Medtronic plc is one of the world leaders in designing, manufacturing and marketing of medical equipment. Net sales break down by sector of activity as follows:
- general and minimally invasive surgery (28.8%): surgical equipment, intra-operative monitoring systems, ventilation systems, etc.;
- cardiac rhythm management (18.6%): implantable cardiac pacemakers, implantable defibrillators and automatic external defibrillators, cardiac ablation probes, etc.;
- vascular diseases and cardiac surgery (17.4%): coronary stents, endoprostheses for aortal pathologies, distal protection systems, catheters, heart valve prostheses, auto-transfusion equipment, cardiac ablation devices, etc.;
- spinal disorders (14.1%): spinal prostheses, disc prostheses, cerebral stimulation systems, bone graft technologies and mini-invasive spinal surgery, etc.
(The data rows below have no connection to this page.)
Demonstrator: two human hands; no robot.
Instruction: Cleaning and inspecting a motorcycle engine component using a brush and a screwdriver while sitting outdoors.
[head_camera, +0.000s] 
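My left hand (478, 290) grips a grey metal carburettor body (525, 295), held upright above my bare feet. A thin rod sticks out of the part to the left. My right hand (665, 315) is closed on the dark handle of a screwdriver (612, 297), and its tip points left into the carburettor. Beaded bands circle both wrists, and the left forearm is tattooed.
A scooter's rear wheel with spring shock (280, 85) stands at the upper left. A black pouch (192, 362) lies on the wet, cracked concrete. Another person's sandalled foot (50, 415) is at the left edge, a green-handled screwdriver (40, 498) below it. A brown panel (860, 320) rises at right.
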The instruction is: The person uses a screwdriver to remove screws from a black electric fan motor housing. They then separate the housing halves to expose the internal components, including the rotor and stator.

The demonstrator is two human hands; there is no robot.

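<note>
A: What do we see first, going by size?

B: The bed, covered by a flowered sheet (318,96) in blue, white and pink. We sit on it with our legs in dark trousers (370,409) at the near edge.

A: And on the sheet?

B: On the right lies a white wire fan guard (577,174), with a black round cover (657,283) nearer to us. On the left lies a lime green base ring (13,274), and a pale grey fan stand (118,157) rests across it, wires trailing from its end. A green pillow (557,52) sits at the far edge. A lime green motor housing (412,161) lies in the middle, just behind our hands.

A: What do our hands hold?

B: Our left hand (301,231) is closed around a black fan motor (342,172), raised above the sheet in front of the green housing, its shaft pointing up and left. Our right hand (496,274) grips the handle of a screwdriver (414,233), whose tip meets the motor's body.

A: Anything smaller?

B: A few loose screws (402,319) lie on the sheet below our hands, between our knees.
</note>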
The group also develops medical imagery-guided surgical navigation systems activity;
- neurovascular, ear, nose and throat (ENT) and pelvic diseases (8.2%);
- diabetes management (7.4%): internal and external glycemia monitoring systems and insulin pumps;
- neurological disorders (5.5%): neurostimulation and pumped medication administration products, diagnostic tools, etc.
Net sales are distributed geographically as follows: Ireland (0.3%), the United States (50.9%) and other (48.8%).